- **Problem to work on**
Copy each line of the records below that mentions the word "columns".

- **Material to process**

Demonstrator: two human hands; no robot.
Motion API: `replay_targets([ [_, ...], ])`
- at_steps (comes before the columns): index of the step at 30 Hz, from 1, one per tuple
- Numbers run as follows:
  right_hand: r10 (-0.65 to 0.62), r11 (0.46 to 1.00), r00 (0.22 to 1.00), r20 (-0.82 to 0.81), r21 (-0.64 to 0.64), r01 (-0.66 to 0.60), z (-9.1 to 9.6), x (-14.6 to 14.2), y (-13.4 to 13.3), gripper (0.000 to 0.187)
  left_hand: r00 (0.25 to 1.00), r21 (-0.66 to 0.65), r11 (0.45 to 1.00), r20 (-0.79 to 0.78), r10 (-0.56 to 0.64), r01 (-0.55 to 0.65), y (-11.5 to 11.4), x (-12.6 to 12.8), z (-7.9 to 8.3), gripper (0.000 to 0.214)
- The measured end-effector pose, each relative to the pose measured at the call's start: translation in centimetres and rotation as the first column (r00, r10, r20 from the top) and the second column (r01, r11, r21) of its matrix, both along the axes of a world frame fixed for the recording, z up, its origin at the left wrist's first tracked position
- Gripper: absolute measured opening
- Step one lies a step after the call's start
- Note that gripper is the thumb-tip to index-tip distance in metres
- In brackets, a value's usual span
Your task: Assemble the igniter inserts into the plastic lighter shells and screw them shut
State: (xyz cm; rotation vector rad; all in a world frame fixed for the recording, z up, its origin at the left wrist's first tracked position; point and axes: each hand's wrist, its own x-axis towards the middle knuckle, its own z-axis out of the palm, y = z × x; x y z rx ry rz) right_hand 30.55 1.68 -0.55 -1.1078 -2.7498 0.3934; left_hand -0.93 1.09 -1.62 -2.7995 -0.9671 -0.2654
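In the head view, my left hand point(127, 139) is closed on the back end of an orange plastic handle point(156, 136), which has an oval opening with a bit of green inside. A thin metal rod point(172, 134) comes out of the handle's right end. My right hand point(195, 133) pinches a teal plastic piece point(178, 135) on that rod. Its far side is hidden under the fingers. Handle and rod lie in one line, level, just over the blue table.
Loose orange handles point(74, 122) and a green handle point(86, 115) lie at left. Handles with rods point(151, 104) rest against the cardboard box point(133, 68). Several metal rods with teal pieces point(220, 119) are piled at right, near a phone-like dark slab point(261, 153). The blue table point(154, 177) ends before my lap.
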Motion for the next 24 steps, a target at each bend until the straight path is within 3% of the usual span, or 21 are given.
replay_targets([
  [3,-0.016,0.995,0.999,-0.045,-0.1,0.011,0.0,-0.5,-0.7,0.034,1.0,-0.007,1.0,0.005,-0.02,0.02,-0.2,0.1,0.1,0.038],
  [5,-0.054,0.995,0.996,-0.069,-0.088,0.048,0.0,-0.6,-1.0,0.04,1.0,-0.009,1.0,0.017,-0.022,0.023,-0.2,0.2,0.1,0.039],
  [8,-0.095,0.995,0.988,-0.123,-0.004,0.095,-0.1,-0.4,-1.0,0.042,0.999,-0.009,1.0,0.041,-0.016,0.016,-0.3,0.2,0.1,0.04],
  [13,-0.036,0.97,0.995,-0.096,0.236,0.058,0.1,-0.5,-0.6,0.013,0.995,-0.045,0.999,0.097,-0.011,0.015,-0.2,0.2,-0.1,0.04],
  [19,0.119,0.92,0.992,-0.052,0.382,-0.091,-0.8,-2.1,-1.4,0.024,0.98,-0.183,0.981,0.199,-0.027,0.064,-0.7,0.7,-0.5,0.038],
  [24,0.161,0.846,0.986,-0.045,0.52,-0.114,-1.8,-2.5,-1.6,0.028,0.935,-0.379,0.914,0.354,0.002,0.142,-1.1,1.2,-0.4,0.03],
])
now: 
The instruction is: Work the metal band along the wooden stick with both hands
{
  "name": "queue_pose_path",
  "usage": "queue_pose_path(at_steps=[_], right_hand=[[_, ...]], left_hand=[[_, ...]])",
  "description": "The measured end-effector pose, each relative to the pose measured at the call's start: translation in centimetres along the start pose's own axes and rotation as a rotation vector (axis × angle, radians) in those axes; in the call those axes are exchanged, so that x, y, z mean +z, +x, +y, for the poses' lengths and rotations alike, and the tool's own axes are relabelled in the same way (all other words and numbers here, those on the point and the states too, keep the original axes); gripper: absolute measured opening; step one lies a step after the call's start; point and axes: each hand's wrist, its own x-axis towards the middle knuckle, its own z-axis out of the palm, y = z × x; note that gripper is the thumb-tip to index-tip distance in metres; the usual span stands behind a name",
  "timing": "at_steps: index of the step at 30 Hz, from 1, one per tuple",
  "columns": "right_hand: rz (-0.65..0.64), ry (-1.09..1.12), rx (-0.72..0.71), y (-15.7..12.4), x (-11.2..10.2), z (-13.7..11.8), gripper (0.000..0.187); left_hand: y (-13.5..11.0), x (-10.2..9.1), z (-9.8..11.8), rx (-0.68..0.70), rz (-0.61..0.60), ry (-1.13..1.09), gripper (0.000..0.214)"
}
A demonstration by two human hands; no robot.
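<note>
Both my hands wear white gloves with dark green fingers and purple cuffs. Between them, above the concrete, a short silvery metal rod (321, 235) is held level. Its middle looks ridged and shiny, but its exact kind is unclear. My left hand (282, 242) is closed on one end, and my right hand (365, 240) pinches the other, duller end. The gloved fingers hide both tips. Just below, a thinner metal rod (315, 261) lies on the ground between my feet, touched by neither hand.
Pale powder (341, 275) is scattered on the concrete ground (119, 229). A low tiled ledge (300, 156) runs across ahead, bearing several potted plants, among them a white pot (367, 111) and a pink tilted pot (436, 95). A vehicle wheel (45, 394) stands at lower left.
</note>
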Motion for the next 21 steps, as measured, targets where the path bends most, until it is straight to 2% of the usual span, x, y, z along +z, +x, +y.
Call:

- **Exercise result**
- at_steps (comes before the columns): index of the step at 30 Hz, from 1, one per tuple
  "columns": "right_hand: rz (-0.65..0.64), ry (-1.09..1.12), rx (-0.72..0.71), y (-15.7..12.4), x (-11.2..10.2), z (-13.7..11.8), gripper (0.000..0.187); left_hand: y (-13.5..11.0), x (-10.2..9.1), z (-9.8..11.8), rx (-0.68..0.70), rz (-0.61..0.60), ry (-1.13..1.09), gripper (0.000..0.214)"

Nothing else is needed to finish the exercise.